# Portable Road Course Ffor Autofest '09



## A/FX Nut (May 28, 2004)

I have this TOMY Ghost Racer terminal track. It's compatible with the Autoworld controllers (throttles), power pack, and track.
You can flip a switch to go from manual to auto and the car in Lane "A" will run itself. Or you can flip it back to manual and race a friend. 
I'm going to Menards this weekend to get the material for the table and start building. 
Jeff C. from MotorCityToyz donated the Autoworld track. MANY, MANY, Thanks Jeff.
I'll post more pictures as constuction proceeds. Randy.


----------



## tjd241 (Jan 25, 2004)

A/FX Nut said:


> I'll post more pictures as construction proceeds.


Please do!! I'm curious to see what chassis you can get to run the course with the control center running one of the cars. Sounds like a fun project. nd


----------



## A/FX Nut (May 28, 2004)

*Constuction has begun!*

Well, I scraped what little carpentry skills I have and was able to build the two halfs of the table for the Road Course.
The first picture is of two 4' X 8' 1/4" thick sheets of Hard Board. There are 6 2" X 2" 8' long Furring Strips.
Two hours later and we have two 4' X 4' table halfs in picture 2.
Pictures 3 and 4 shows the track laid out on the table halfs which are bolted together.
I'll write down the track layout before I take it up. Then the table will be taken apart and painted. The other 4' X 8' sheet of hard board will cut into 5" inch wide strips to be attached to the edges to act has a fence.
And picture 5 is an Aurora Dual Pitstop Garage I painted and detailed. Randy.


----------



## Sundance (May 5, 2003)

Looks good 2 Flat. Can't wait to play on it. Hey if you need shakedown drivers I'm your guy. Timbo :wave:


----------



## A/FX Nut (May 28, 2004)

That would be great. There's still work to be done on it. Maybe you could come by this weekend inspect it and give me your advice. Randy


----------



## Sundance (May 5, 2003)

When this week-end? Timbo


----------



## A/FX Nut (May 28, 2004)

Well a little more progress has been made. The pictures are not the best. Have a new digital camera and trying to learn how to use it.
Painted the tables and bolted them together. Built the side walls and fitted them in place. I want to paint them red on the outside and leave the inside of them the natural color of the wood.
The track is not secure yet. I have to sand the garage area edge all the way around and paint it black. Then I'll add parking lot markings and lanes to it.
Going to use the pedistals and flags that came with the set. Business cards, billboards made by Mark H., Cardboard bases for the jewel cases will be clipped to the track and placed on the outside of the sidewall.
I thought I was almost done but have a still have more steps to do. Randy.


----------



## roadrner (Jul 21, 1999)

:thumbsup::thumbsup: rr


----------



## tjd241 (Jan 25, 2004)

How's she run Nut? Have you tested the Ghost feature?.... Nice and clean and probably light as a feather too. Should provide a nice diversion at the Fest. nd


----------



## NTxSlotCars (May 27, 2008)

Great lookin track! :thumbsup:


----------



## Crimnick (May 28, 2006)

Kewl...


----------



## Bill Hall (Jan 6, 2007)

Hey Randy?

How about some pics of that nasty model railroading affliction you have?!


----------



## A/FX Nut (May 28, 2004)

tjd241 said:


> How's she run Nut? Have you tested the Ghost feature?.... Nice and clean and probably light as a feather too. Should provide a nice diversion at the Fest. nd


The Ghost feature works very good. Some cars need more or less power. The AW controllers and the speed select switch is a nice feature for the younger kids. My 4 year old grandson ran an Ultra-G and deslotted only ocassionally. The only problem was the controller was a little too big for his little hand.
But he managed to beat me about every race.



Bill Hall said:


> Hey Randy?
> 
> How about some pics of that nasty model railroading affliction you have?!

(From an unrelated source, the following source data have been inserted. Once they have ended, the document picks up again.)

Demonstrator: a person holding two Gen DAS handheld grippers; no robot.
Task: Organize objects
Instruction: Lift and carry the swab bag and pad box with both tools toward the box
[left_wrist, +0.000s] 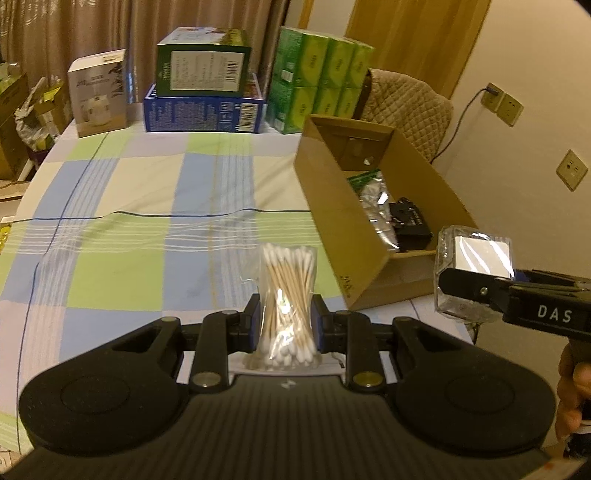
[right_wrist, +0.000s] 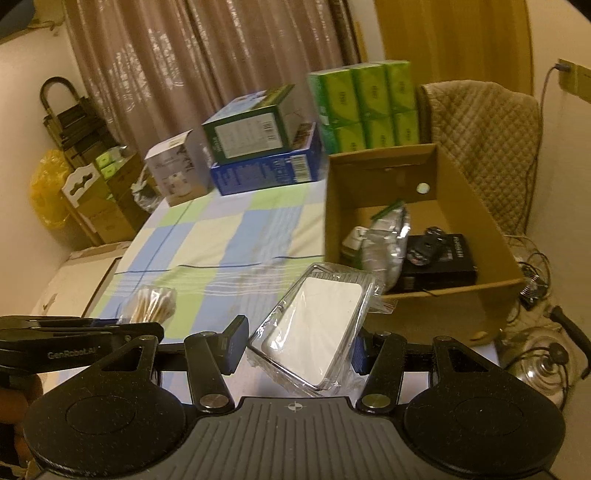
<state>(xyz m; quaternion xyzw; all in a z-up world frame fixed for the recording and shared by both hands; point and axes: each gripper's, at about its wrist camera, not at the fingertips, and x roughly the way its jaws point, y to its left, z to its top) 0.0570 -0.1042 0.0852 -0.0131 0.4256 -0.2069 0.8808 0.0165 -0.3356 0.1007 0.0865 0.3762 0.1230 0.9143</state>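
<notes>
My left gripper (left_wrist: 286, 314) is shut on a clear bag of cotton swabs (left_wrist: 288, 295), held upright above the checked tablecloth (left_wrist: 147, 221). The bag also shows in the right wrist view (right_wrist: 151, 302). My right gripper (right_wrist: 299, 339) is shut on a clear plastic-wrapped case with a white card inside (right_wrist: 314, 328), held tilted above the table near the open cardboard box (right_wrist: 495, 236). The case also shows in the left wrist view (left_wrist: 474, 258), to the right of the box (left_wrist: 332, 206). The box holds a foil packet (right_wrist: 388, 243) and a black item (right_wrist: 439, 258).
Stacked at the table's far edge are a white box (left_wrist: 98, 92), a blue box (left_wrist: 203, 110) with a green box (left_wrist: 203, 66) on top, and a green multipack (left_wrist: 321, 81). A quilted chair (right_wrist: 484, 147) stands behind the cardboard box. Cartons and clutter lie left of the table.
</notes>
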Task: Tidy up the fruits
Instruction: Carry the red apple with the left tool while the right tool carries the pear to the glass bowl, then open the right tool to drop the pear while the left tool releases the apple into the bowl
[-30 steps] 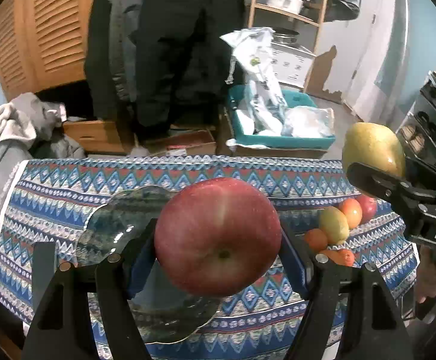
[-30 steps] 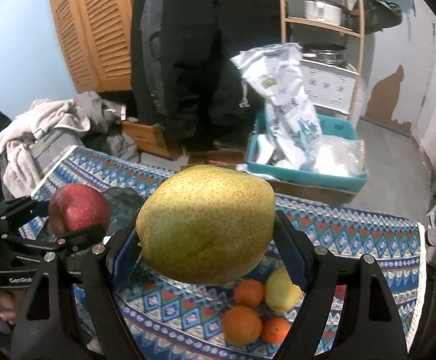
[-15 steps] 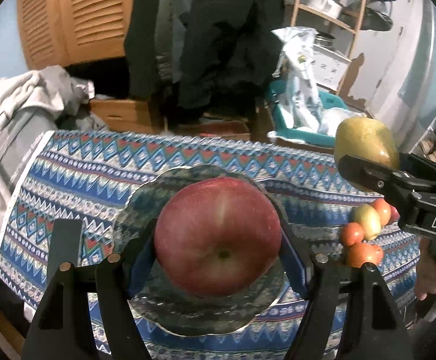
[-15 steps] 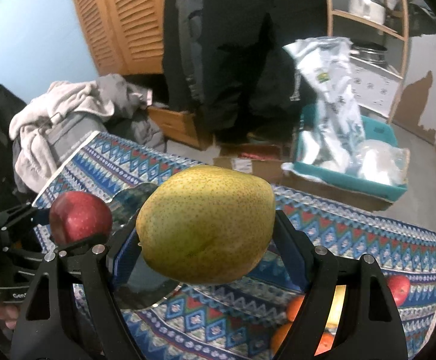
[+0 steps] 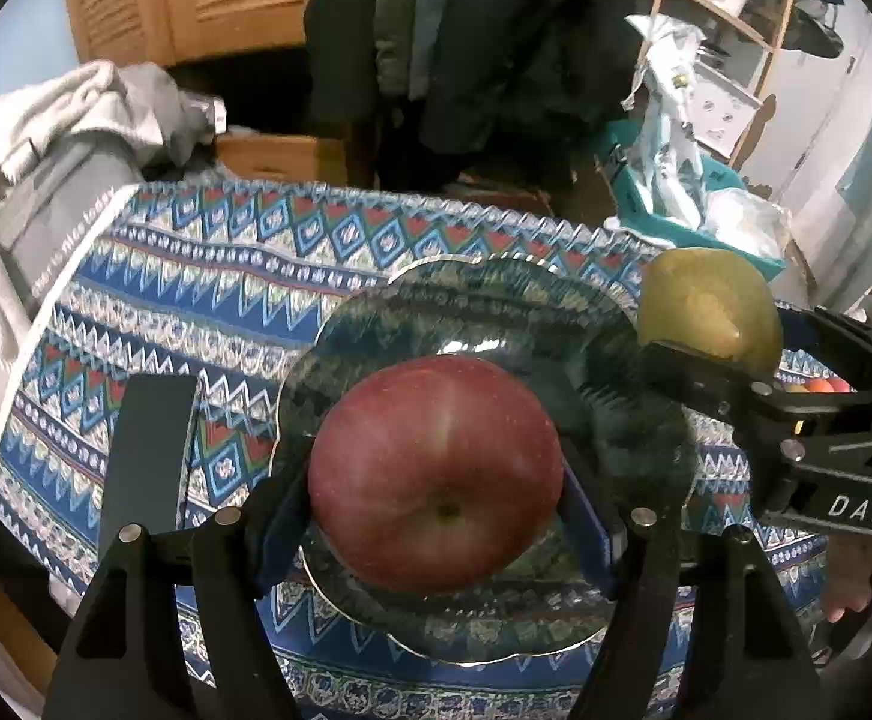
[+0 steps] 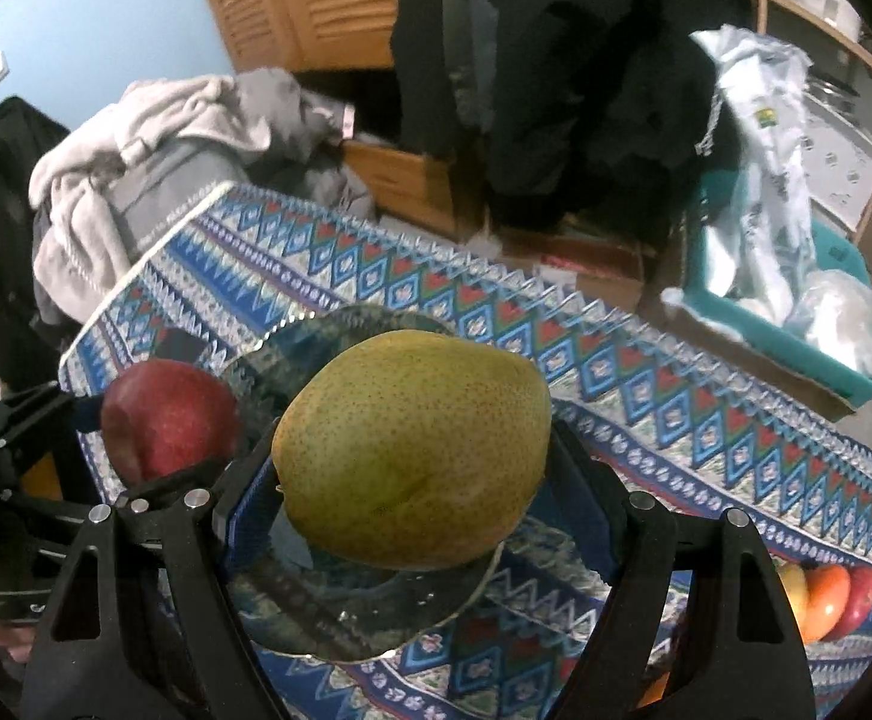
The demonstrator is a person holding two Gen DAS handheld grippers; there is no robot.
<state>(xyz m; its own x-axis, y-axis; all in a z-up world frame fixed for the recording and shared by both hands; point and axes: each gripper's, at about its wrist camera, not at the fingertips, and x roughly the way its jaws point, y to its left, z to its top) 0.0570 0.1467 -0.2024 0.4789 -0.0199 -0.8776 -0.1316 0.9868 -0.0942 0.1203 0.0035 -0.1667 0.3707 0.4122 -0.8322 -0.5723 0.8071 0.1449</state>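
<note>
My left gripper [image 5: 436, 480] is shut on a red apple [image 5: 434, 472] and holds it above the glass plate [image 5: 484, 324] on the patterned tablecloth. My right gripper [image 6: 411, 456] is shut on a yellow-green pear [image 6: 411, 450] and holds it above the same plate [image 6: 369, 612]. In the left wrist view the pear [image 5: 709, 312] hangs over the plate's right rim. In the right wrist view the apple [image 6: 168, 417] is at the plate's left.
Several loose fruits [image 6: 826, 600] lie on the cloth at the right. A dark flat object [image 5: 147, 450] lies left of the plate. A clothes pile [image 5: 45, 138] sits beyond the table's left end, a teal bin with bags [image 6: 796, 288] behind.
Both grippers have moved left and down over the glass plate, which now lies under both fruits. The loose fruits have slid to the right edge of view.
</note>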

I'll get some of those posted in the near future. I have to do some house keeping to it. When MTYoder comes over for a race he adds some details too it. Like a Camaro pulled over with smoke coming out from under the hood and an AMX tearing down the road with smoke coming from the tires. Randy.


----------



## AfxToo (Aug 29, 2003)

Is the AutoFest event worth attending if you are only interested in slot cars and you're looking at a 4+ hour drive each way? Any slotters want to weigh in based on past events?


----------



## slotcarman12078 (Oct 3, 2008)

Lookin' good Randy!!! I'm with Bill, and would love to see the trains too!!:thumbsup::thumbsup:


----------



## A/FX Nut (May 28, 2004)

AfxToo said:


> Is the AutoFest event worth attending if you are only interested in slot cars and you're looking at a 4+ hour drive each way? Any slotters want to weigh in based on past events?


I hope dlw comments on this. He from Pittsburgh, Pa. and he seemed to be enjoying the Fest last year. 

I hope to see alot more slot guys and gals at the Auto fest this year. 4 hours, (both ways) is a long drive. You have gas cost, hotel room, meals, and slot cars purchases. And probably some other expenses I didn't mention.

But there is going to be an 1:1 auto show at the Autofest this year. The Cavalade of Wheels. They lost there spot at there previous location and are joining up with the Autofest. This is the Coachman Auto Club folks. This is new to the Fest.

If you're into the slots well I'm assuming you like the real ones also.

Also the Studebaker Museum is located in South Bend.

The Autofest is primarily a diecast event. But we slot guys are there to promote our hobby. With sponsers like Slot Car Johnnie, MotorCityToyz, and the work of Mark Hosaflook putting this thing together.

You get a chance to meet Tom Lowe and share a word with him. Autoworld will have a table there and you can talk to those folks face to face about their product.

We're a small group compared to the diecast guys. We're trying to improve our numbers.

For you it may not be worth it AFX TOO. But don't look at it from just slot cars. I know, I only live 30 minutes from the place. This year's Fest is going to be bigger than last year's and hopfully anyone who makes the long drive won't be disappointed.

I know a big complaint from some of the guys here last year was the lack of pictures. I'll be taking a camera and posting some pictures for those who won't be there.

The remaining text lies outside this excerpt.